What are the longer-term implications of a gastrinoma?

In cases where the tumour has not spread to any adjacent organs and has been successfully removed by surgery, patients should go on to lead full and active lives. They will be followed up as sometimes there can be long-term issues with pancreatic dysfunction with hormones and enzymes not being produced in usual amounts, causing food to not be absorbed, and occasionally development of diabetes. Patients treated with surgery will need to attend regular hospital checks to assess for recurrence of the tumour using blood tests or radiological investigations. 

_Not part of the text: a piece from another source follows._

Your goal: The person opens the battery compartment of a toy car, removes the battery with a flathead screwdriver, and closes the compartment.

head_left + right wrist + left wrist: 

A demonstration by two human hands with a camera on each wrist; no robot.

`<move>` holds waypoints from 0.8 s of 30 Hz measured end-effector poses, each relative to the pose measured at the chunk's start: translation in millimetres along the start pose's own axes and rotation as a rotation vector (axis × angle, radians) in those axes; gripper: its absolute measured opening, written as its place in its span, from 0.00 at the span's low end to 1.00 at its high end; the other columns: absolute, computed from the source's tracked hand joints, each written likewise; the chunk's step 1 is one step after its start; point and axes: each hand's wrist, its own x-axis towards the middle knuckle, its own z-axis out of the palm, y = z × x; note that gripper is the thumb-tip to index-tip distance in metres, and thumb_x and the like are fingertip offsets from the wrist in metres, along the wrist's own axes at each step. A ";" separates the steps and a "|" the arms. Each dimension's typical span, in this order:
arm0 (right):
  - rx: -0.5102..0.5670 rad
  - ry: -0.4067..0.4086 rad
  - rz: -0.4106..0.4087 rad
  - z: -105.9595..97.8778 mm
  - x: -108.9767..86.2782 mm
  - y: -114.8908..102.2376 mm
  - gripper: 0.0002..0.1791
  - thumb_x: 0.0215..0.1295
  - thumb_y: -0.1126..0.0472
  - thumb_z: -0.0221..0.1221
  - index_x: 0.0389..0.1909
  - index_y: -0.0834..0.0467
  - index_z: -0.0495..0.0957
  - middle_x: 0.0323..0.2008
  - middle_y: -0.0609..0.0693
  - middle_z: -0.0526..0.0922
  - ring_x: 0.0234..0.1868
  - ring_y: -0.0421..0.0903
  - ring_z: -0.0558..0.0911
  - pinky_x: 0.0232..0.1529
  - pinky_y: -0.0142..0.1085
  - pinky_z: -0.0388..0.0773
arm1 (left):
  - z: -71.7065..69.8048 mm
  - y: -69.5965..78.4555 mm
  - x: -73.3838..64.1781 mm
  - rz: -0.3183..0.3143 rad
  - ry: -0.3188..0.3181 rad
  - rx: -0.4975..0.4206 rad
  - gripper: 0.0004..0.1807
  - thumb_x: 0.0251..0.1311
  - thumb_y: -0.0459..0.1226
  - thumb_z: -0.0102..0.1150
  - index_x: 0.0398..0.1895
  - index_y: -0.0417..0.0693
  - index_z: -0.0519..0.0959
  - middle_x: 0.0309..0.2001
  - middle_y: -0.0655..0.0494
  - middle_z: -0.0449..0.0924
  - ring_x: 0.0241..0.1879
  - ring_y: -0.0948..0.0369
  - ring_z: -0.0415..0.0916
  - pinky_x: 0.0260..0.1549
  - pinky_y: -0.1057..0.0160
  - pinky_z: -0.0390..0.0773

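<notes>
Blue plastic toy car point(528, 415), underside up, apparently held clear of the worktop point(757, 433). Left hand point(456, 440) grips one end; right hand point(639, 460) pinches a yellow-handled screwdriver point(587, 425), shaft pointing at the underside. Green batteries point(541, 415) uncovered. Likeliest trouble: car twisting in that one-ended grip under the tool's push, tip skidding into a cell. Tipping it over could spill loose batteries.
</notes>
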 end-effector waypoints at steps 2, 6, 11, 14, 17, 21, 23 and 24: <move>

Gastrinoma, if left untreated, can lead to ulcers, perforation and bleeding from the small intestine. These neuroendocrine tumours are usually slow growing and proton pump inhibitors are highly effective in controlling the symptoms. However, when they metastasise and spread to other organs – such as the liver, they then are described as a malignant cancer and will not be curable and so will limit life expectancy.